▶ [TASK ITEM] Each line below should be quoted exactly, please.

▶ [THE DATA]
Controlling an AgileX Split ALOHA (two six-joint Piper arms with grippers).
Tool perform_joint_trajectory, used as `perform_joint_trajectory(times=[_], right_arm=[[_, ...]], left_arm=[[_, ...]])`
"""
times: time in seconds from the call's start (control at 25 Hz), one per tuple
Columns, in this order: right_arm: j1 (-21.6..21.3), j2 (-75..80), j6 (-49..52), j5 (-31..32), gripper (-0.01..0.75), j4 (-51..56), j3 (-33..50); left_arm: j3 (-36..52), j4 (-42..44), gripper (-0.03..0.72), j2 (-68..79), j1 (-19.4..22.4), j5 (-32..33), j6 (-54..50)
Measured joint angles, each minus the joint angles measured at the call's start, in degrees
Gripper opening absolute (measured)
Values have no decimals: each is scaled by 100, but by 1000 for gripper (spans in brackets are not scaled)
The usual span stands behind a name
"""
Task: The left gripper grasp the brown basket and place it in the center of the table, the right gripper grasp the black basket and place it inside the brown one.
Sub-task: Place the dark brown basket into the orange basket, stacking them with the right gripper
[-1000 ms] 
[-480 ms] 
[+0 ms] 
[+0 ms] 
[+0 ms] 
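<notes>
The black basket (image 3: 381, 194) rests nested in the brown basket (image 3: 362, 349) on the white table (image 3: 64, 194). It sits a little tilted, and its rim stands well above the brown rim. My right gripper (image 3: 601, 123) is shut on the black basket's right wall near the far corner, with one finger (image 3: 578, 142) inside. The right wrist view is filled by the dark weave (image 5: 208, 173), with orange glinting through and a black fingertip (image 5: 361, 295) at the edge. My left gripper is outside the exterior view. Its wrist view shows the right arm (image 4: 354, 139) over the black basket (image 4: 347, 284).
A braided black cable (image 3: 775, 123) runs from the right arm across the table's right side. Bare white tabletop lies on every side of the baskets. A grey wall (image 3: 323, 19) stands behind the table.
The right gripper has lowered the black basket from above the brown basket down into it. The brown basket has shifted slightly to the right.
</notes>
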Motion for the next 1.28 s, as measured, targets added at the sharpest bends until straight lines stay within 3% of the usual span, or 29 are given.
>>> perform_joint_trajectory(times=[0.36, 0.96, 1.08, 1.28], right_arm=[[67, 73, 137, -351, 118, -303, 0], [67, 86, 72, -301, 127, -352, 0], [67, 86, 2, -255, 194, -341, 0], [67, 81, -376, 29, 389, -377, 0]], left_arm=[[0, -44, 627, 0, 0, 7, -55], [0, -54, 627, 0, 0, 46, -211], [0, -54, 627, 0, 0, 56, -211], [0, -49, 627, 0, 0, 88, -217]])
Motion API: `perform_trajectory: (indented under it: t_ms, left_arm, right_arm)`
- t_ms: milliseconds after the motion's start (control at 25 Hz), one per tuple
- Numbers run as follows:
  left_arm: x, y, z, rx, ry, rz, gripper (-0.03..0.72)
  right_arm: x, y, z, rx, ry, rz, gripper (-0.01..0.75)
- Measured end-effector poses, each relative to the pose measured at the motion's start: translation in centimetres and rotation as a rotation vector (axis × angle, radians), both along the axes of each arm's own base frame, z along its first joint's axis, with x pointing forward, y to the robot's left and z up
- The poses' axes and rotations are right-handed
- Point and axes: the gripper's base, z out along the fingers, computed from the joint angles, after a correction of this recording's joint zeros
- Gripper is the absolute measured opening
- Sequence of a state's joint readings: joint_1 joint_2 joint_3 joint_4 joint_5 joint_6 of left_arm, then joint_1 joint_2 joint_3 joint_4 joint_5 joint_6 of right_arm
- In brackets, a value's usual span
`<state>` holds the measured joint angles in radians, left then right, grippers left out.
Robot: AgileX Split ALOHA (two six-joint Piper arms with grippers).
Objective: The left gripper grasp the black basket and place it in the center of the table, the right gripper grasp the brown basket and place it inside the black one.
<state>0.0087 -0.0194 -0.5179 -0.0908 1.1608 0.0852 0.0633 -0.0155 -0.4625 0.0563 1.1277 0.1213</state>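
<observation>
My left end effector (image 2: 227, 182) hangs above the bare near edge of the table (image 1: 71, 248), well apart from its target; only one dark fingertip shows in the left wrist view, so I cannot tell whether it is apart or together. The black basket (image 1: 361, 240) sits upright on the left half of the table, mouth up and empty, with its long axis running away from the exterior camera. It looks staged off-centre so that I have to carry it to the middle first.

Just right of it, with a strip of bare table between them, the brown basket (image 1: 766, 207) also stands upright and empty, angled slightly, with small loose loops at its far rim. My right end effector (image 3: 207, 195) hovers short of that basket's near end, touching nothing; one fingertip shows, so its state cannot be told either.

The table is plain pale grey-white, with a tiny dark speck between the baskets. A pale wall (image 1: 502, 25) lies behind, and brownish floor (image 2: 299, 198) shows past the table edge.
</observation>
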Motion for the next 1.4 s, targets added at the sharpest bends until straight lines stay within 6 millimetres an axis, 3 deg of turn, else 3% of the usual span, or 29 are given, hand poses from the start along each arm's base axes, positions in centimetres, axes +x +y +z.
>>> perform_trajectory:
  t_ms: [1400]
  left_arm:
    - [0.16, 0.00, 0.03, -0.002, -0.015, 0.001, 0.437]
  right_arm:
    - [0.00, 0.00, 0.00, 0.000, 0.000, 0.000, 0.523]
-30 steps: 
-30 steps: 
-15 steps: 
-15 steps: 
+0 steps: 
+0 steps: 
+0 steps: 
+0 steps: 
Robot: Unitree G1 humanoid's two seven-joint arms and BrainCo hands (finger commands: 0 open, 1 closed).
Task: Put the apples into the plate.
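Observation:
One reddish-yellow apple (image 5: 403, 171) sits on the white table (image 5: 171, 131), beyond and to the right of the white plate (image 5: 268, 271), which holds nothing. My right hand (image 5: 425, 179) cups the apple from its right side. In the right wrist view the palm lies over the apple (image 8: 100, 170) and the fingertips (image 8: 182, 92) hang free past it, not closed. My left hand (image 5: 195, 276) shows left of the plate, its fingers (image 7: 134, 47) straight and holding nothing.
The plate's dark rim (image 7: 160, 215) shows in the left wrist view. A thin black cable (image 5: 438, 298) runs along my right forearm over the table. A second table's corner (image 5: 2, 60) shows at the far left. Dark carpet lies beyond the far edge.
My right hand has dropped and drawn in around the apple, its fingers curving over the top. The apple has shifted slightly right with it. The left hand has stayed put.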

▶ [REPLY TO THE EXERCISE]
Controlling an AgileX Split ALOHA (two six-joint Piper arms with grippers).
Tool perform_joint_trajectory, used as `perform_joint_trajectory(times=[_], right_arm=[[_, ...]], left_arm=[[_, ...]])`
"""
times: time in seconds from the call's start (control at 25 Hz), one per tuple
Columns, in this order: right_arm: j1 (-21.6..21.3), j2 (-75..80), j6 (-49..52), j5 (-31..32), gripper (-0.01..0.75), j4 (-51..56), j3 (-33..50); left_arm: j3 (-36..52), j4 (-42..44), gripper (-0.03..0.72), j2 (-68..79), j1 (-19.4..22.4), j5 (-32..33), j6 (-54..50)
Measured joint angles, each minus the joint angles measured at the call's start, in degrees
Gripper opening absolute (measured)
Values have no decimals: each is scaled by 100, but by 1000 for gripper (spans in brackets are not scaled)
The usual span stands behind a name
"""
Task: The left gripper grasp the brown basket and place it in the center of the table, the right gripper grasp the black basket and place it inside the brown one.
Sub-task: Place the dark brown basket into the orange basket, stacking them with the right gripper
[-1000 ms] 
[-480 ms] 
[+0 ms] 
[+0 ms] 
[+0 ms] 
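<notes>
The black basket (image 3: 381, 194) rests nested in the brown basket (image 3: 362, 349) on the white table (image 3: 64, 194). It sits a little tilted, and its rim stands well above the brown rim. My right gripper (image 3: 601, 123) is shut on the black basket's right wall near the far corner, with one finger (image 3: 578, 142) inside. The right wrist view is filled by the dark weave (image 5: 208, 173), with orange glinting through and a black fingertip (image 5: 361, 295) at the edge. My left gripper is outside the exterior view. Its wrist view shows the right arm (image 4: 354, 139) over the black basket (image 4: 347, 284).
A braided black cable (image 3: 775, 123) runs from the right arm across the table's right side. Bare white tabletop lies on every side of the baskets. A grey wall (image 3: 323, 19) stands behind the table.
The right gripper has lowered the black basket from above the brown basket down into it. The brown basket has shifted slightly to the right.
</notes>
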Motion for the next 1.28 s, as measured, targets added at the sharpest bends until straight lines stay within 3% of the usual span, or 29 are given.
>>> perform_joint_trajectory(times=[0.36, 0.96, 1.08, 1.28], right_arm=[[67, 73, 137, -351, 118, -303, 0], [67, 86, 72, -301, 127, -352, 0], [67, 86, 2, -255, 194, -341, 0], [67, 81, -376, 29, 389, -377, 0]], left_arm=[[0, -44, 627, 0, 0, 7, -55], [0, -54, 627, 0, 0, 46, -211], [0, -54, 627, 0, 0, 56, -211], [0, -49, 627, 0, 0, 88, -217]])
Motion API: `perform_trajectory: (indented under it: t_ms, left_arm, right_arm)`
- t_ms: milliseconds after the motion's start (control at 25 Hz), one per tuple
- Numbers run as follows:
  left_arm: x, y, z, rx, ry, rz, gripper (-0.03..0.72)
  right_arm: x, y, z, rx, ry, rz, gripper (-0.01..0.75)
- Measured end-effector poses, each relative to the pose measured at the motion's start: translation in centimetres and rotation as a rotation vector (axis × angle, radians), both along the axes of each arm's own base frame, z along its first joint's axis, with x pointing forward, y to the robot's left and z up
- The poses' axes and rotations are right-handed
- Point and axes: the gripper's base, z out along the fingers, computed from the joint angles, after a correction of this recording's joint zeros
- Gripper is the absolute measured opening
- Sequence of a state's joint readings: joint_1 joint_2 joint_3 joint_4 joint_5 joint_6 of left_arm, then joint_1 joint_2 joint_3 joint_4 joint_5 joint_6 of right_arm
- In brackets, a value's usual span
`<state>` holds the measured joint angles in radians, left then right, grippers left out.
Robot: AgileX Split ALOHA (two six-joint Piper arms with grippers).
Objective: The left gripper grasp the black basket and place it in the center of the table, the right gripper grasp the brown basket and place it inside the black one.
<state>0.0087 -0.0194 -0.5179 -0.0908 1.1608 0.0852 0.0633 -0.0155 -0.4625 0.0563 1.1277 0.1213</state>
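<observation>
My left end effector (image 2: 227, 182) hangs above the bare near edge of the table (image 1: 71, 248), well apart from its target; only one dark fingertip shows in the left wrist view, so I cannot tell whether it is apart or together. The black basket (image 1: 361, 240) sits upright on the left half of the table, mouth up and empty, with its long axis running away from the exterior camera. It looks staged off-centre so that I have to carry it to the middle first.

Just right of it, with a strip of bare table between them, the brown basket (image 1: 766, 207) also stands upright and empty, angled slightly, with small loose loops at its far rim. My right end effector (image 3: 207, 195) hovers short of that basket's near end, touching nothing; one fingertip shows, so its state cannot be told either.

The table is plain pale grey-white, with a tiny dark speck between the baskets. A pale wall (image 1: 502, 25) lies behind, and brownish floor (image 2: 299, 198) shows past the table edge.
</observation>
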Motion for the next 1.4 s, targets added at the sharpest bends until straight lines stay within 6 millimetres an axis, 3 deg of turn, else 3% of the usual span, or 29 are given, hand poses from the start along each arm's base axes, positions in centimetres, axes +x +y +z.
>>> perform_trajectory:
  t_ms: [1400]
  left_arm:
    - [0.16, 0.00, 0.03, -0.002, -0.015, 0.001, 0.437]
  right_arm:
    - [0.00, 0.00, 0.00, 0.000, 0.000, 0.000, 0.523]
-30 steps: 
-30 steps: 
-15 steps: 
-15 steps: 
+0 steps: 
+0 steps: 
+0 steps: 
+0 steps: 
Robot: Unitree G1 humanoid's two seven-joint arms and BrainCo hands (finger commands: 0 open, 1 closed).
Task: Put the apples into the plate.
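Observation:
One reddish-yellow apple (image 5: 403, 171) sits on the white table (image 5: 171, 131), beyond and to the right of the white plate (image 5: 268, 271), which holds nothing. My right hand (image 5: 425, 179) cups the apple from its right side. In the right wrist view the palm lies over the apple (image 8: 100, 170) and the fingertips (image 8: 182, 92) hang free past it, not closed. My left hand (image 5: 195, 276) shows left of the plate, its fingers (image 7: 134, 47) straight and holding nothing.
The plate's dark rim (image 7: 160, 215) shows in the left wrist view. A thin black cable (image 5: 438, 298) runs along my right forearm over the table. A second table's corner (image 5: 2, 60) shows at the far left. Dark carpet lies beyond the far edge.
My right hand has dropped and drawn in around the apple, its fingers curving over the top. The apple has shifted slightly right with it. The left hand has stayed put.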

Nothing else remains to be done for this exercise.